The government faces a possible challenge in High Court to its “Right to Rent” policy

The government faces a possible challenge in High Court to its “Right to Rent” policy, which requires landlords to carry out immigration status checks. On Wednesday, 6th June 2018, the Joint Council for the Welfare of Immigrants won the permission to bring a Judicial Review claim against the Home Office’s “Right to Rent” scheme. The bases of the claim was that the Home Office policy causes indirect racial discrimination and breaches the European Convention on Human Rights. The questions about the controversial “Right to Rent” policy were raised in the light of Windrush scandal. People of this generation are particularly vulnerable, as they cannot easily prove their right to remain in the UK. The scheme may put people at risk of homelessness and increase the cases of modern slavery and trafficking.
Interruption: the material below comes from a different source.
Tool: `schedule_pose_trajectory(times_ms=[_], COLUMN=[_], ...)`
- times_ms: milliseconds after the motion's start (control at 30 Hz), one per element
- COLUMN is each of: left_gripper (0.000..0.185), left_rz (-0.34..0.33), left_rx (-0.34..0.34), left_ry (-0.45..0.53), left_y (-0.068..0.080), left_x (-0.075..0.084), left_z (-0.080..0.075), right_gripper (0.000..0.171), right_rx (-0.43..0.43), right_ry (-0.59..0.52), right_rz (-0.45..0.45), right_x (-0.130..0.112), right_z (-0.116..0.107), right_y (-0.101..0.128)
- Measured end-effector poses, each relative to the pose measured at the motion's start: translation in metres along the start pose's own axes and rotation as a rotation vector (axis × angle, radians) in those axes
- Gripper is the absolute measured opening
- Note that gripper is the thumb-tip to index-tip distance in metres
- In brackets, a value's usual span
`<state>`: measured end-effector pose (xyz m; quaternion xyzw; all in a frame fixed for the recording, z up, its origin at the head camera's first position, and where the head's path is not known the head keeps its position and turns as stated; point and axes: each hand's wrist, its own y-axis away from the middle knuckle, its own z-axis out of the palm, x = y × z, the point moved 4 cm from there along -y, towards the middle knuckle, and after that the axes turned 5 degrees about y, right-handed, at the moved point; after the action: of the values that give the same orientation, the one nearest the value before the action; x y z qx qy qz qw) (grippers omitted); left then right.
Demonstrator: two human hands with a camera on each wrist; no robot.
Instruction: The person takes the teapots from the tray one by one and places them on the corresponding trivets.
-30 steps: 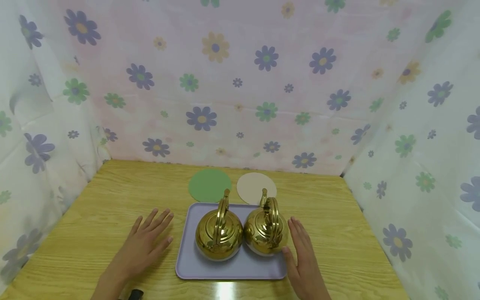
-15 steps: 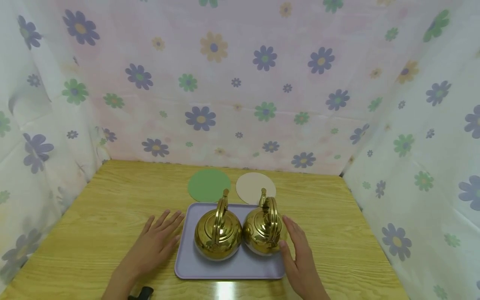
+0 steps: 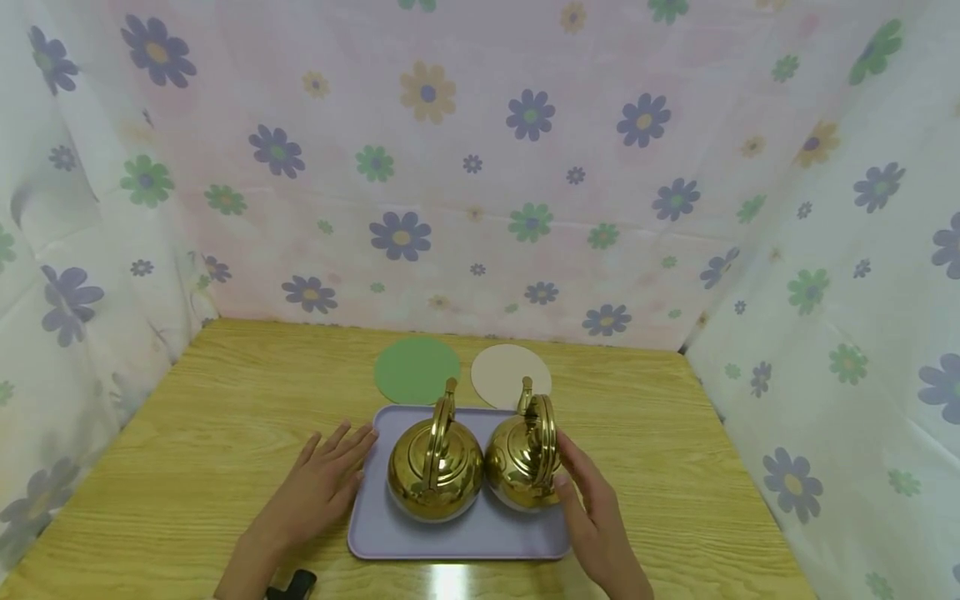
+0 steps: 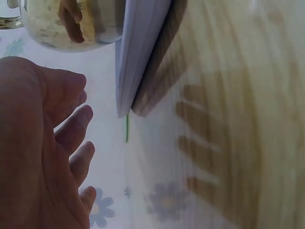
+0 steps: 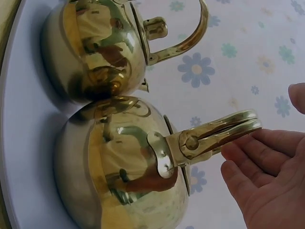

The “Right to Rent” policy was introduced in 2015 by Theresa May as a part of a plan to create ‘hostile environment’ for illegal immigrants under the 2014 Immigration Act. Under this policy all landlords should conduct checks of the immigration status of the potential tenants and lodgers in order to rent the residential property. Landlords could potentially face a prison sentence of up to five years or receive a fine if they rent a place for a person, who does not have leave to remain in the UK.

The scheme was meant to be thoroughly and transparently evaluated, but no such evaluations were conducted and there is no data that the scheme has the intended effect.

A cross-party group of MPs has also written to Home Secretary Sajid Javid with request to scrap or review “Right To Rent” policy.

The hearing date for the Judicial Review challenge has not been announced yet.